Task requirements: Copy nothing but the lines below running from the line containing "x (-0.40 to" through the line containing "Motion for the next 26", both end lines included.

+++ Input material +++

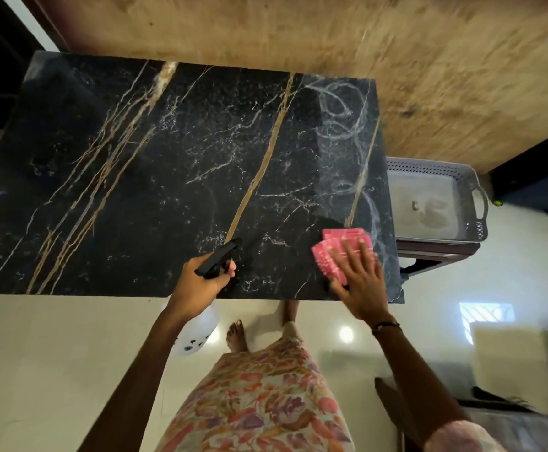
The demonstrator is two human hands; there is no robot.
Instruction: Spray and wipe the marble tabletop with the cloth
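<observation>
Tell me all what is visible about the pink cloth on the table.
The cloth is pink, with a ribbed or checked weave, and looks folded into a flat pad with layered edges. It lies on the dark marble tabletop near its front right corner. The right hand presses flat on it with spread fingers and covers its near part. Pale swirled streaks mark the marble just beyond it. Its lower edge is hidden under the hand.

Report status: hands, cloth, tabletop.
Left hand gripping black-nozzled white spray bottle. Right hand flat on folded pink cloth, near right corner of black gold-veined marble tabletop. No obstructions on top.
</observation>
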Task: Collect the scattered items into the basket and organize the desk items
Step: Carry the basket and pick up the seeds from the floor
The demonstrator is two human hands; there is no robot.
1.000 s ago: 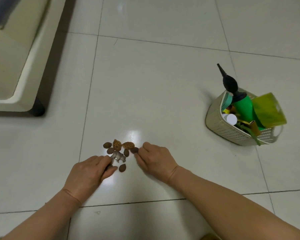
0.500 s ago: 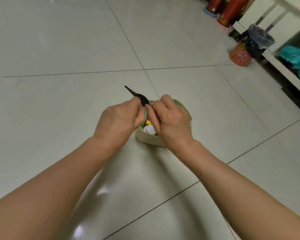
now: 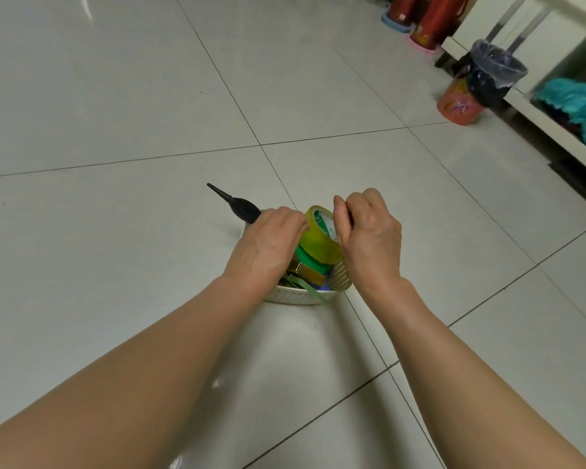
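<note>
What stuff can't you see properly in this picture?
Head view:
- Basket: far side hidden by both hands.
- Left hand: fingertips lost among the basket's things; grip unclear.
- Right hand: curled; whether it holds anything is hidden.
- Teal cloth: cut off by the right edge.
- Bin: blurred.

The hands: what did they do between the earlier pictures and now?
Both hands left the nuts on the floor and came over the basket. Since half a second ago they have parted: the left hand reaches into the basket, the right hand hangs curled beside the tape roll. The basket's contents stayed in place.
</note>
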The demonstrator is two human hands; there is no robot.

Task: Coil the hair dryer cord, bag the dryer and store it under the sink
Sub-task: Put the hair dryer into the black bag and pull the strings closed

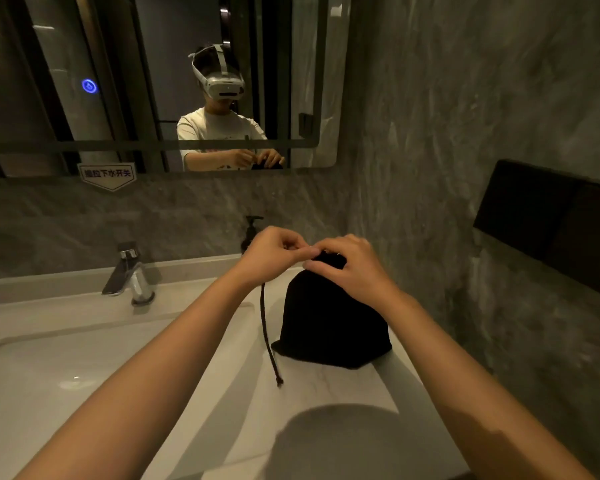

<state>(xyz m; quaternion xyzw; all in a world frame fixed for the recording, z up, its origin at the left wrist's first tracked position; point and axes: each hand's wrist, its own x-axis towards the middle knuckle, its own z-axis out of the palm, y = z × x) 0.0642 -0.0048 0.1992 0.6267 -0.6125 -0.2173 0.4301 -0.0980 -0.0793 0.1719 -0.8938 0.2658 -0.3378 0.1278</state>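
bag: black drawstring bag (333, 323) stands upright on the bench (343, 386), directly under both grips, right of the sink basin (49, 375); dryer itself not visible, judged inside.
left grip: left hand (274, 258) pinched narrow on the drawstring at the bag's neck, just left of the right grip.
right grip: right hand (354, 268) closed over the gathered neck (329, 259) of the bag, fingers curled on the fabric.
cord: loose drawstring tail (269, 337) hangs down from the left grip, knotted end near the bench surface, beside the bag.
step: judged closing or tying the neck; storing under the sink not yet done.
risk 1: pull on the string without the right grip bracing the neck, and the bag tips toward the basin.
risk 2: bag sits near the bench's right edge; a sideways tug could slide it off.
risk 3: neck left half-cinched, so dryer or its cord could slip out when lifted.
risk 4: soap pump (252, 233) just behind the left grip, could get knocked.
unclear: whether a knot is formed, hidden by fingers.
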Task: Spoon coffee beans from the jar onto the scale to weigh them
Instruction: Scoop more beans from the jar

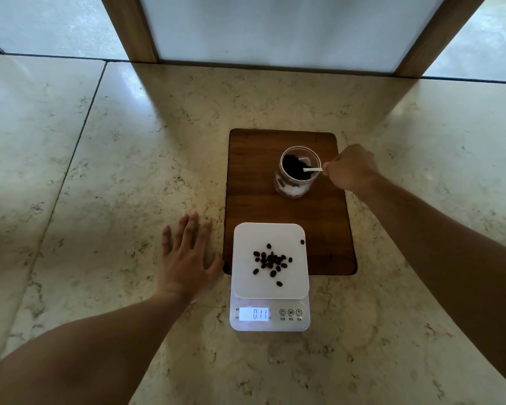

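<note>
Field note, head view. My right hand (351, 168) is closed around the handle of a small white spoon (311, 169), whose bowl end is down inside the open clear jar (297, 173). The jar stands upright on the far half of a dark wooden board (246, 176), with dark coffee beans (294, 168) filling its upper part. I cannot tell whether the spoon is loaded; its bowl is lost among the beans.

My left hand (187, 258) lies flat and fully open, fingers spread, palm down on the marble surface (100, 171), holding nothing. It sits just beside the scale's left edge; the thumb looks close to the board's near corner, possibly touching.

The white scale (270, 314) sits nearest me, overlapping the board's near edge. A loose cluster of beans on its platform (270, 261) is gathered near the middle, with a few strays and one lone bean near the far right corner. The lit display (254, 314) reads 011, or thereabouts.

Progress, as I judge it: partway. Some beans are already weighed; I am dipping for another scoop. Remaining: lift, carry, tip onto the pile. No target weight is given.
</note>
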Demonstrator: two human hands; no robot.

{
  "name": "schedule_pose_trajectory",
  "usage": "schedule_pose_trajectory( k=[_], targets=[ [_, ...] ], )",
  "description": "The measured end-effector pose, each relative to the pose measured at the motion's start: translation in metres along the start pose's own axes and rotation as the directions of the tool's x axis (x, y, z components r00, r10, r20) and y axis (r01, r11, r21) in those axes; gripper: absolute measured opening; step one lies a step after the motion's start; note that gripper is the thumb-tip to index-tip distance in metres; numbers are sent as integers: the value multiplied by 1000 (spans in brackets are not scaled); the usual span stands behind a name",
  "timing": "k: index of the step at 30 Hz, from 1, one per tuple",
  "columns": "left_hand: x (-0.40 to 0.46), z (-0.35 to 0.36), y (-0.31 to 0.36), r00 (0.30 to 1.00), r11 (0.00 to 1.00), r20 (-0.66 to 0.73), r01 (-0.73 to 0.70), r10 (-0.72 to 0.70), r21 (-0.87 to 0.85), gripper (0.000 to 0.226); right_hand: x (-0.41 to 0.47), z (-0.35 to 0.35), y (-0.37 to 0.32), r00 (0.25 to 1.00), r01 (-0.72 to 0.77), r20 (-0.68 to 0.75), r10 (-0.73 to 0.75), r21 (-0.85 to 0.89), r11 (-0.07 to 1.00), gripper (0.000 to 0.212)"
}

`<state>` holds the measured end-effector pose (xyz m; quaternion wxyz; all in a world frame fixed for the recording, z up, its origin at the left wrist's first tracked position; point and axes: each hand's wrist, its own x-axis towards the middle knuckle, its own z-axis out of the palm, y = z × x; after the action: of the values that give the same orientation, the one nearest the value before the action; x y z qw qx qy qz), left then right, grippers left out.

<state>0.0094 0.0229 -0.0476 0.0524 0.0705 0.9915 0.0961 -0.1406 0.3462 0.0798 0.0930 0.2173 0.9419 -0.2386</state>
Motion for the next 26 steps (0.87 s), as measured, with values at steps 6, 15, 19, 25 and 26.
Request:
schedule_pose_trajectory(
  k=[6, 15, 19, 25, 26],
  targets=[
    [0, 1, 0, 1000, 1000, 4, -4, 4, 2, 80, -2, -3, 5, 996, -37, 81, 31, 70, 997, 26],
    [0, 2, -2, 1000, 1000, -7, -7, 7, -1, 80, -6, -4, 6, 981, -136, 171, 96, 240, 961, 30],
    [-1, 3, -2, 1000, 1000, -23, -12, 12, 1, 79, -6, -6, 9, 975, -120, 209, 70, 238, 964, 27],
    [0, 4, -3, 999, 1000, -36, -17, 17, -10, 79, -8, -5, 12, 974, -137, 213, 76, 289, 948, 30],
    [0, 4, -3, 999, 1000, -38, -18, 17, -9, 79, -7, -7, 13, 972, -141, 223, 76, 291, 946, 26]
  ],
)
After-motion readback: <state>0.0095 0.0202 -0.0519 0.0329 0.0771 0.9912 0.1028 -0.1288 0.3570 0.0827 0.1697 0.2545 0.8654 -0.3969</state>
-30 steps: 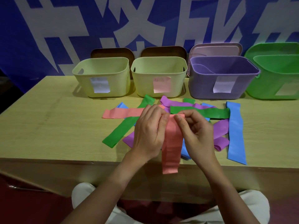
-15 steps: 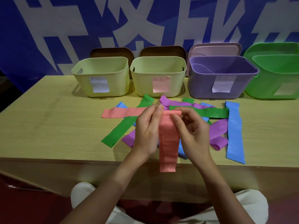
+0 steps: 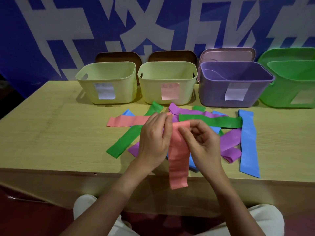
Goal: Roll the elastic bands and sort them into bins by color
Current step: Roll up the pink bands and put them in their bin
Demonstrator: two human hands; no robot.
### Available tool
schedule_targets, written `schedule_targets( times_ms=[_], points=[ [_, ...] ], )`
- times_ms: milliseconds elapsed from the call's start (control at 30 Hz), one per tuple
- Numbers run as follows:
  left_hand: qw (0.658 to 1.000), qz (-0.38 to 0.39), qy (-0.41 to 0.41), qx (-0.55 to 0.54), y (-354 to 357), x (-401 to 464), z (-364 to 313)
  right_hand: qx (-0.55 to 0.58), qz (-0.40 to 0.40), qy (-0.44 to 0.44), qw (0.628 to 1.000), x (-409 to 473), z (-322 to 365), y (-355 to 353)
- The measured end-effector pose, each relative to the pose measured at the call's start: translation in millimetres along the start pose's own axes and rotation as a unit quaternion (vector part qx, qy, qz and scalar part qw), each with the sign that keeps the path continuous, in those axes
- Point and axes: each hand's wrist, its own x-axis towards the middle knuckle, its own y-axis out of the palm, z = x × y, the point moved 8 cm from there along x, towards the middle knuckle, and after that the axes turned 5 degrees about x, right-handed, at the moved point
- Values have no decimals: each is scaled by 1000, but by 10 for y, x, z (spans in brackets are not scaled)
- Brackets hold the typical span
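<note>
A pink elastic band [image 3: 178, 160] hangs down over the table's front edge. My left hand [image 3: 154, 142] and my right hand [image 3: 202, 143] both pinch its top end. Behind my hands lies a heap of flat bands: another pink band [image 3: 126, 121], a green band [image 3: 126, 142], a second green band [image 3: 211, 121], purple bands [image 3: 230, 142] and a long blue band [image 3: 248, 143]. Four bins stand at the back: a cream bin with a white label [image 3: 106, 82], a cream bin with a pink label [image 3: 167, 82], a purple bin [image 3: 236, 83] and a green bin [image 3: 293, 84].
The wooden table [image 3: 51, 133] has bare surface on its left side. Lids lean behind the bins against a blue and white banner. My knees show below the table's front edge.
Both hands have shifted their pinch on the top end of the pink band and lifted it slightly. The band's lower end has swung a little.
</note>
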Motion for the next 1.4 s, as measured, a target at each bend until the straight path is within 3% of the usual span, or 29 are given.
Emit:
schedule_targets(
  times_ms=[433, 767, 967, 1233, 1400],
  points=[
    [974, 58, -144, -163, 130, -113, 213, -43, 24, -8, 999, 53, -118, 3],
    [999, 33, 23, 23, -38, -89, 87, -63, 45, -4, 997, 77, -123, 63],
    [1000, -5, 22, 16, -74, -68, 87, 27, 35, 28, 999, 49, -194, 102],
    [974, 29, -148, -172, -22, -97, 248, 26, 60, -19, 998, 57, -49, 163],
    [965, 78, -163, -188, 44, -77, 255, 13, 44, 11, 999, 51, -102, 129]
  ],
)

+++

Problem solution:
  "columns": "left_hand: x (-0.40 to 0.46), z (-0.35 to 0.36), y (-0.31 to 0.36), r00 (0.30 to 1.00), r11 (0.00 to 1.00), r20 (-0.66 to 0.73), r01 (-0.73 to 0.70), r10 (-0.72 to 0.70), r21 (-0.87 to 0.85), gripper (0.000 to 0.226); right_hand: x (-0.41 to 0.47), z (-0.35 to 0.35), y (-0.37 to 0.32), r00 (0.25 to 1.00), r01 (-0.72 to 0.77), r20 (-0.68 to 0.75), r10 (-0.73 to 0.75), r21 (-0.85 to 0.89), r11 (-0.07 to 1.00), gripper (0.000 to 0.212)"
}

`<state>` holds the measured end-effector pose (xyz m; quaternion wxyz; all in a world frame fixed for the recording, z up, its origin at the left wrist's first tracked position; point and axes: each hand's wrist, its own x-axis towards the middle knuckle, its own z-axis out of the palm, y = z × x; after the action: of the values that give the same orientation, the one nearest the value before the action; x y z qw qx qy qz), left then right, grippers left out.

<state>0.0094 0.0229 -0.0476 0.0524 0.0705 0.9915 0.0961 -0.1406 0.3462 0.0798 0.0930 0.2173 0.9419 -0.2386</state>
Motion for the next 26 steps (0.87 s), as measured, with values at steps 6, 15, 19, 25 and 26.

The full answer has now been given.